Le gouvernement israélien a remis en selle dimanche un vieux projet visant à graver dans le marbre de la Loi fondamentale le caractère juif de l’État créé en 1948 par David Ben Gourion. Un texte rédigé en ce sens par le député (Likoud) Avi Dichter a été adopté par la commission ministérielle des lois. Il définit Israël comme «le foyer national du peuple juif», réserve à ce dernier le droit à l’autodétermination et fait de l’hébreu la seule langue officielle au détriment de l’arabe, qui est pourtant parlé par près de 20 % de la population. La ministre de la Justice, Ayelet Shaked (Foyer juif, droite religieuse), a promis d’en saisir le Parlement d’ici à l’été.

Les partisans de ce projet controversé disent vouloir corriger ce qu’ils décrivent comme un vide juridique. La déclaration d’indépendance, tout comme le plan de partition de la Palestine adopté par l’ONU en 1947, définit clairement Israël comme un État juif. Plusieurs lois adoptées par la Knesset stipulent que son emblème est le drapeau frappé de l’étoile de David, que son hymne national s’intitule Ha Tikvah et que toute personne née d’au moins un parent juif a le droit de s’y établir en vertu de la loi du retour. «Mais aucun de ces textes n’a valeur constitutionnelle, plaide Adi Arbel, directeur de l’Institut pour les stratégies sionistes, si bien qu’il est en théorie possible de les contester devant la Cour suprême sur la base de certains articles de la Loi fondamentale qui, en l’absence de Constitution, soulignent surtout le caractère démocratique de notre État.»
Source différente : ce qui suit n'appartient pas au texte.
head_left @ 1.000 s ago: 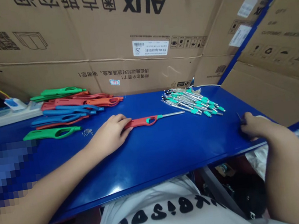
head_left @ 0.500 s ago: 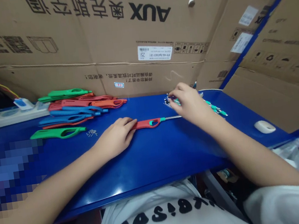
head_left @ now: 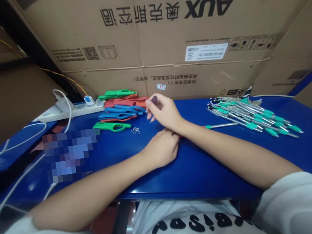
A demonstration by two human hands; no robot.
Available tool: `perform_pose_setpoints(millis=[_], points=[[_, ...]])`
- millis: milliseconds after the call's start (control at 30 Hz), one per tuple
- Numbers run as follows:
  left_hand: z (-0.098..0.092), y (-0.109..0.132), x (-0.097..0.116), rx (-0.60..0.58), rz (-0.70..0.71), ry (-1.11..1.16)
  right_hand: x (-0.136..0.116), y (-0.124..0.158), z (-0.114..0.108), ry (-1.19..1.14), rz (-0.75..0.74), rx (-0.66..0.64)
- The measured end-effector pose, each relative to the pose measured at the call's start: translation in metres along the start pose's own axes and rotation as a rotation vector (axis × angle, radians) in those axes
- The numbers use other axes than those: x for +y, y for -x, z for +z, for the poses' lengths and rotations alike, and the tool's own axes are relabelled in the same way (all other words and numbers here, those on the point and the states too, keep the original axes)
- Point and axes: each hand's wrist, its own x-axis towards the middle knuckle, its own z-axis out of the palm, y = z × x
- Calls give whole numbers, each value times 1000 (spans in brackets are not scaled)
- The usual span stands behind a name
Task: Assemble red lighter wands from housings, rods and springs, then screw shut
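Observation:
My left hand rests on the table, closed around the handle of a long-necked gas lighter. The lighter's red handle is mostly covered by my hands, while its metal tube sticks out to the right. Crossed over the left wrist area, my right hand is closed on a dark purple handle, apparently a screwdriver; its shaft is hardly visible. A small heap of screws lies left of my hands. Just behind it are lighter handle shells in green, red and blue.
Metal lighter tubes with green ends are piled on the blue table at the right. A white power strip with cables stands at the left. A large cardboard sheet forms the back wall.
My right hand has moved left from the tube pile to above my left hand, carrying the purple-handled screwdriver. My left hand stays on the lighter. The view has turned left.

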Motion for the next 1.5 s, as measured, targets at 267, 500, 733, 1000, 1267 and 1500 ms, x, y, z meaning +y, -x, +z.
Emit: perform_pose_setpoints(millis=[267,500,733,1000,1267,1500], points=[[4,4,-3,23,49,5,22,15,1,-47,-6,-123],[8,7,-5,78,58,3,21,16,2,1,-35,-174],[2,4,-4,59,55,98,19,13,3,-153,22,-72],[2,2,-5,70,66,91,19,9,4,-235,104,-51],[1,4,-2,51,37,34,14,14,0,-266,96,-249],[0,5,-1,31,25,28,16,15,3,-219,90,-235]])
Affirmant craindre que la minorité arabe ne s’appuie sur cette «lacune» pour transformer Israël en État binational, la droite milite depuis une dizaine d’années pour y remédier. Le texte proposé par Avi Dichter propose de recenser dans un nouvel article de loi fondamentale les principaux symboles de l’État et d’autoriser la création de localités réservées à tel groupe religieux ou national afin de «préserver sa culture, son héritage, sa langue et son identité». Si la loi est votée, enfin, l’arabe cessera d’être une langue officielle pour se voir conférer un «statut spécial». «C’était déjà le cas dans les faits, relativise Adi Arbel, et il est temps de mettre un terme à la fiction selon laquelle les deux langues cohabitent sur le même pied.»

Une société fracturée

Les détracteurs de ce projet, nombreux, accusent ses partisans de chercher à approfondir les failles qui divisent la société israélienne. «Quel meilleur moyen de braquer les Arabes israéliens contre l’État que de reléguer leur langue au second plan ou de prôner la constitution de villes interdites aux non-Juifs?», interroge Mordechai Kremnitzer, vice-président de l’Institut israélien pour la démocratie. Le quotidien de centre gauche Haaretzaccuse pour sa part la droite nationaliste de préparer ainsi le terrain à l’annexion de tout ou partie de la Cisjordanie. «Dès lors qu’Israël souhaite appliquer sa souveraineté sur cette terre mais refuse de faire des Palestiniens qui y vivent des citoyens de pleins droits, dénonce un éditorial, on se trouve contraint de créer des infrastructures légales pour isoler les Juifs des Arabes et perpétuer leur suprématie juridique.»